When “Mean Creek” came out and now “The Wackness,” do Nickelodeon executives want to sit down with you and your agent and talk about this or are your TV-show career and your film career completely separate?

Nah, they are totally supportive. I think they are much more interested in how I conduct myself in my daily, normal life than when I’m portraying a character in a movie. I think with being on a kid’s show and being this sort of bohemian role model it’s much more important that you are conducting yourself well with morals and values that are in line with their thinking. It’s less about jumping in to play a character because you are given free range because it is art. Maybe you can hide behind the art, I don’t know. But I like the freedom to play these characters and let out any, maybe, subconscious debauchery in the acting and less in my real life.

“The Wackness,” of course, is set in 1994. You were only eight years old then, so what do you remember about that specific year?

Um, Bugle Boy jeans, Power Rangers and those Spice Girl lollipops. Yeah, I was only eight years old so it was kind of a time of a lot of exploration in my life, mostly in the sandbox. I had to sort of reinvestigate parts of my life that might have become dormant and think about what adults were talking about in ’94, whether it was “Pulp Fiction” or Bill Clinton or Giuliani. I really wanted to draw what they were exposed to because Luke [his character] is really a young adult in the movie. For the most part it was about me getting used to the essence of who this kid was and picking parts of ’94 whether it was a speech pattern or hairstyle or something that I could really hinge the performance on.

I’ve read that you feel falling in love is all about timing. Isn’t that a scary thought, to think that the right girl is in front of you but it’s not going to work out because she’s coming into your life at an inopportune time?

I think that’s a fear of my even before I get into a relationship. I’m just worried about being rejected, man. Unfortunately, relationships and putting yourself out there and being vulnerable it’s just life, otherwise you’re not living. It’s that pain that reminds you that you are alive but it also is a pain that makes you want to be not as alive. When a movie like this comes along – one that you almost need a prerequisite to have a certain amount of heartbreak in your past or something relative to draw from – you almost think you have some experience point even though at the time it is going on you’re not really sure if you are going to live or die. I think we all put a lot of walls up and want to be careful of getting hurt. I don’t know. I don’t want to sound all sappy but [love] is kind of all we have in life.

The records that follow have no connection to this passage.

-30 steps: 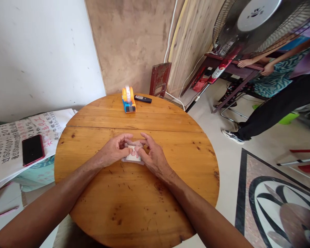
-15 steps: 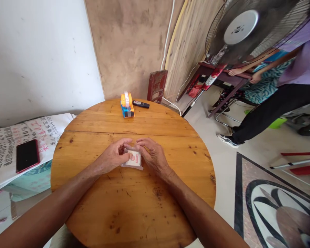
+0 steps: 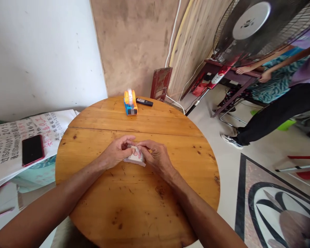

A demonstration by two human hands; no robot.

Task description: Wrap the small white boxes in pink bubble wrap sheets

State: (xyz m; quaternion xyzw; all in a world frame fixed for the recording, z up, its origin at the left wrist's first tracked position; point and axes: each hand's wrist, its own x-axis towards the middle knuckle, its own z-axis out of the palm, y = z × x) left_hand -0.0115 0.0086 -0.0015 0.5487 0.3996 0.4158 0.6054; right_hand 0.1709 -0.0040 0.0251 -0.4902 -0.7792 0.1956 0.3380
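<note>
Between my two hands, over the middle of the round wooden table (image 3: 139,203), is a small white pack with reddish print (image 3: 136,155). It looks like a deck of playing cards in clear plastic, though the print is blurred. My left hand (image 3: 120,151) grips its left side, with the thumb on the top face and the fingers curled behind. On the far right corner, my right hand (image 3: 156,155) pinches the edge between thumb and forefinger. The pack is slightly tilted, and its far edge is partly hidden by my fingers.
At the table's far side stand an orange and blue tape dispenser (image 3: 130,102) and a black remote (image 3: 144,102). A phone (image 3: 32,150) lies on printed white sacks (image 3: 50,132) at left. Right of the table are a standing fan (image 3: 251,20) and a person's legs (image 3: 271,113).
The pack has turned and tilted slightly in my hands. My right thumb and fingers have closed in on its far right corner. The whole view has shifted a little.
</note>
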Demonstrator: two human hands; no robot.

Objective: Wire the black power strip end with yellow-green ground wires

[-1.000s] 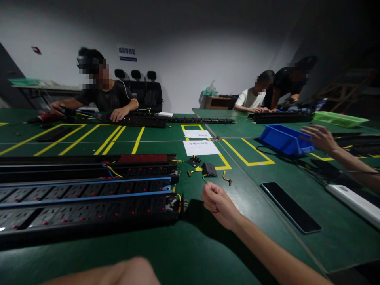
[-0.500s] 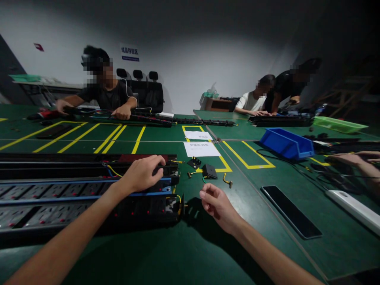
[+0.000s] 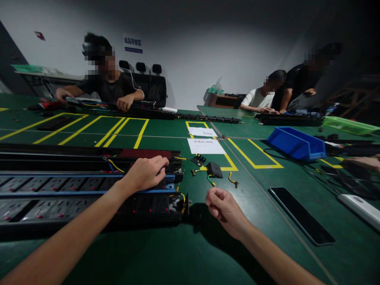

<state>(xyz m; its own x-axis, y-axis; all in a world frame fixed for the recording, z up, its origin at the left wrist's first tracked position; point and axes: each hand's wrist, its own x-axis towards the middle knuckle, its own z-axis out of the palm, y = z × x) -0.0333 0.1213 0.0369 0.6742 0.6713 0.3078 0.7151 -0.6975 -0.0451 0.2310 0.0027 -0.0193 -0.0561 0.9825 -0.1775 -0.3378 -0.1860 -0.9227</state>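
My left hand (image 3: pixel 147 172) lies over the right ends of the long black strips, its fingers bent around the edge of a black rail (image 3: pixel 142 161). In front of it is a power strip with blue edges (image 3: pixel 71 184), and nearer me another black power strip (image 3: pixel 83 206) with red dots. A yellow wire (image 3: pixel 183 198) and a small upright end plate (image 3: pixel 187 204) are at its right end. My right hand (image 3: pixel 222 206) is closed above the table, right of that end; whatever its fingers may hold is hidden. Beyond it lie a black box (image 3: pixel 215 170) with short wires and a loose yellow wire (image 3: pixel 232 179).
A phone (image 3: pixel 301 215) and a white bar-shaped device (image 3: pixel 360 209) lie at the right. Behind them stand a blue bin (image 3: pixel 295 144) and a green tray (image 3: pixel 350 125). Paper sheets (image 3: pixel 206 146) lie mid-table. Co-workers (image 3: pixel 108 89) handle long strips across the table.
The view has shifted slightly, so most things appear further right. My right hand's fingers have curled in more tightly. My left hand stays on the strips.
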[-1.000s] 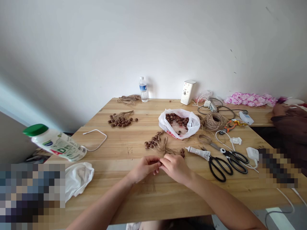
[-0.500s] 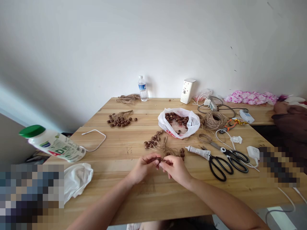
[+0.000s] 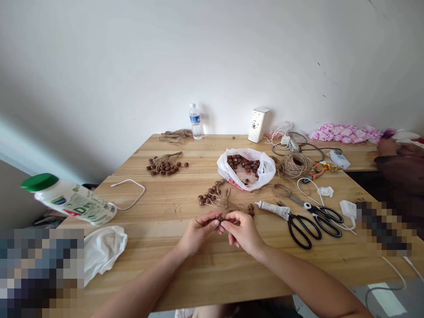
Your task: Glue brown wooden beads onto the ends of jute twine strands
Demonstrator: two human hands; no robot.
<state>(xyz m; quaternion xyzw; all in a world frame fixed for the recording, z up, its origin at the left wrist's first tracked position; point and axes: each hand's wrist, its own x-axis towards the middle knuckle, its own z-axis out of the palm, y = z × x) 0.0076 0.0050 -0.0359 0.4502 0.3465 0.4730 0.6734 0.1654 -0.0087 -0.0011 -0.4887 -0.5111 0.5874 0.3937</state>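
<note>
My left hand (image 3: 199, 230) pinches a small brown nut-like bead (image 3: 220, 218) between thumb and fingers, above the near part of the table. Thumb and forefinger of my right hand (image 3: 244, 230) are pressed together against the bead's right side; whatever thin thing they grip is hidden. Just beyond both hands lies a twine bundle (image 3: 228, 198), its strands tied to brown beads (image 3: 209, 195) on the left and a few more (image 3: 251, 209) on the right. Behind it, a white plastic bag (image 3: 267, 173) stands open with many loose beads (image 3: 243, 164) inside.
To the right lie a glue tube (image 3: 273, 209), black-handled scissors (image 3: 304, 229), a second pair (image 3: 326, 218) and a twine coil (image 3: 296, 165). Another bead bunch (image 3: 165, 167) sits back left. A green-capped bottle (image 3: 74, 198) leans at left; a water bottle (image 3: 195, 123) stands behind.
The bead between my fingers shows more clearly now, and my right hand's lower fingers have shifted slightly. Both hands stay in nearly the same place.
</note>
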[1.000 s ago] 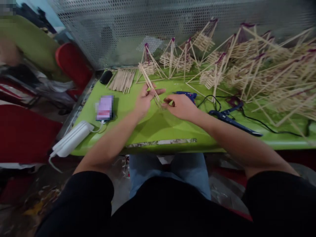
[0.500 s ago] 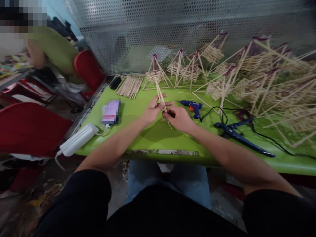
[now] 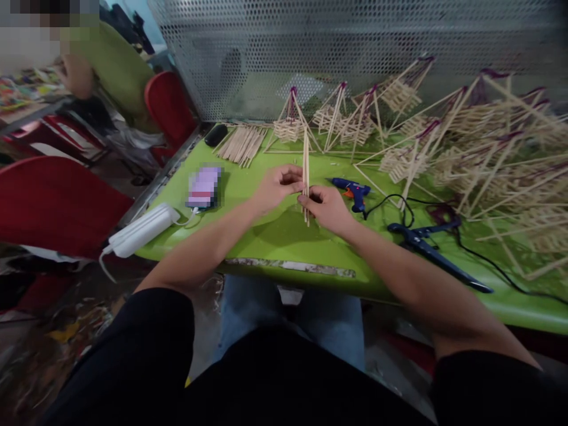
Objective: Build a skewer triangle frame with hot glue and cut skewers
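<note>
The grip of the left hand [image 3: 278, 188] and that of the right hand [image 3: 327, 207] are both closed on a few thin wooden sticks [image 3: 306, 160], seen in the head view above the table [image 3: 257, 248], just left of the glue gun [image 3: 352, 190]. Farther left of the glue gun lie loose sticks [image 3: 242, 145] and a phone [image 3: 205, 186], its display blurred past reading. Stick frames [image 3: 402, 164] with purple tops stand beyond the glue gun, and a dark-blue cutter [image 3: 426, 244] lies to its right.

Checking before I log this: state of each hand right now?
Left hand: closed, holding thin sticks.
Right hand: closed, holding the same sticks, nearer their lower end.
</note>
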Action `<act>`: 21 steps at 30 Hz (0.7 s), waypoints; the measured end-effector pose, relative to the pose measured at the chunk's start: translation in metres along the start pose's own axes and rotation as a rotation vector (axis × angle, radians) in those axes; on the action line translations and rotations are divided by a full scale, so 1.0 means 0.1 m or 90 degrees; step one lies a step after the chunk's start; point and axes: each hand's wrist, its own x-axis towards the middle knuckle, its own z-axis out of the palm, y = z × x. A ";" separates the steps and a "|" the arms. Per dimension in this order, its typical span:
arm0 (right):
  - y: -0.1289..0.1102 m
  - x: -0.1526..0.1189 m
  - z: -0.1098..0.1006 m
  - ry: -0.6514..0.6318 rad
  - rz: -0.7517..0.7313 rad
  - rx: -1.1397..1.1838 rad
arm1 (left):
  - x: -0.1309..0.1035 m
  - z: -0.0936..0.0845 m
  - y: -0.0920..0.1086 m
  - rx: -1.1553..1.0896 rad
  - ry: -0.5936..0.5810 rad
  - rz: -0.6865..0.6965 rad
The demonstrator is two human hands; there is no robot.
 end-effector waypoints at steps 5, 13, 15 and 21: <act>-0.02 -0.02 0.01 0.006 0.017 0.013 | -0.01 -0.02 0.04 0.006 -0.007 0.014; -0.03 -0.01 -0.02 0.013 0.016 -0.012 | 0.00 0.02 0.05 0.027 0.015 -0.011; -0.01 -0.01 -0.03 0.016 0.011 -0.027 | 0.01 0.03 0.04 0.019 0.013 -0.021; 0.04 0.02 -0.06 0.029 -0.002 -0.094 | 0.01 0.02 0.04 0.036 -0.009 -0.032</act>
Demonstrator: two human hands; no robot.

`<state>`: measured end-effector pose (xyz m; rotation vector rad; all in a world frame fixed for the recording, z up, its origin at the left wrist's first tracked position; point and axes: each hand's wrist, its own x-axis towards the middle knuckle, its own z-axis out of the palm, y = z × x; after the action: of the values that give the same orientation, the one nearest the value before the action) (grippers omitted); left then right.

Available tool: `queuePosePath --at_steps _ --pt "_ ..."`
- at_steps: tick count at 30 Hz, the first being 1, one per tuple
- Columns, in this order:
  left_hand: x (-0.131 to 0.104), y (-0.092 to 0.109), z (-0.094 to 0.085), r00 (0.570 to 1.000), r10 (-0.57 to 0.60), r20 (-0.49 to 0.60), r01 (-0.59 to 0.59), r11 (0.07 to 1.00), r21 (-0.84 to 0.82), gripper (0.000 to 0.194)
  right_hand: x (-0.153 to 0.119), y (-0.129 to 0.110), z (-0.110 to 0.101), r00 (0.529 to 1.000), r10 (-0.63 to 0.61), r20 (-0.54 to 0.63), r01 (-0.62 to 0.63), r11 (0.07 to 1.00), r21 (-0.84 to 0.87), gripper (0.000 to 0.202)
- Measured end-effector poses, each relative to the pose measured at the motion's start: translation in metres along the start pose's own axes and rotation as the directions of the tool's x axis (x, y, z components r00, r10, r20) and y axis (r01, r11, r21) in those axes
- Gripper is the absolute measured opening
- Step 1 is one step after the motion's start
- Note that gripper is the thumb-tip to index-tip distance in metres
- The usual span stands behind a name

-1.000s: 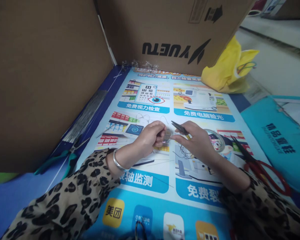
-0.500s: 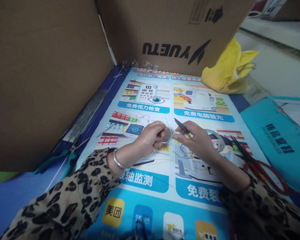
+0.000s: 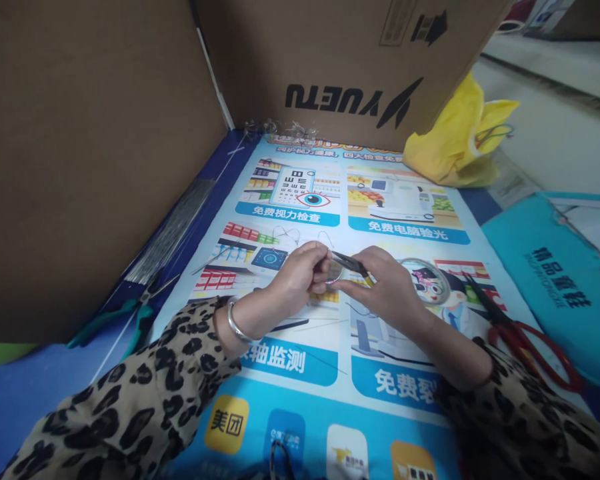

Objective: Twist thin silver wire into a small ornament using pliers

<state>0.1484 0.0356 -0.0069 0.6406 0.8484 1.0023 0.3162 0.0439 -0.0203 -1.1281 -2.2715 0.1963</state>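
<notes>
My left hand (image 3: 303,275) is closed, its thumb and fingertips pinching a thin wire loop (image 3: 335,279) over the middle of the poster. In my right hand (image 3: 387,283) is a pair of pliers (image 3: 350,262) with dark narrow jaws and a yellow grip. The jaws point left and reach the wire at my left fingertips; whether they are clamped on it I cannot tell. Loose bent wires (image 3: 286,235) lie on the poster just beyond my hands. A clear round ring (image 3: 449,288) lies right of my right hand.
Red-handled scissors (image 3: 535,357) lie near my right forearm, green-handled pliers (image 3: 144,317) left of my left arm. A bundle of straight wires (image 3: 173,230) lies along the left cardboard wall (image 3: 95,147). A yellow bag (image 3: 445,150) and turquoise box (image 3: 555,293) stand at right.
My right hand has moved left, bringing the pliers' jaws from apart up to the wire at my left fingertips. My left hand has hardly moved.
</notes>
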Motion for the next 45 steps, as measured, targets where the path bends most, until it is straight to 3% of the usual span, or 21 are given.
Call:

Yeah, I had heard that you were going through some heartbreak yourself coming into this movie. Can you tell me about that and how you used those emotions to your advantage?

I just kind of was out of my first relationship and a lot of those emotions were fresh and very deep-seeded. So, to have a person that I could use to personalize the “Stephanie” character was such a gift. When I first met Olivia [Thirlby] I just took one look at her and thought, “Well, I know who you are.”

Now, I’ve never been to New Jersey, so you have to fill me in. Why is it such a horrible place?

Aw, man. I talk too much shit, man. I really gotta close my mouth. It’s a beautiful state. I can’t really hate on it that much. Maybe I have just more of a beef with some people I know that live there.

Does Ben Kingsley go crazy if you forget to call him Sir?

(Laughs) No, not at all. We never spoke about it. I heard it was something he liked to be called so we all called him that. We all have some kind of preface to or a penname or a surname that we like – Sir Ben Kingsley, Method Man, the Commodore Josh Peck.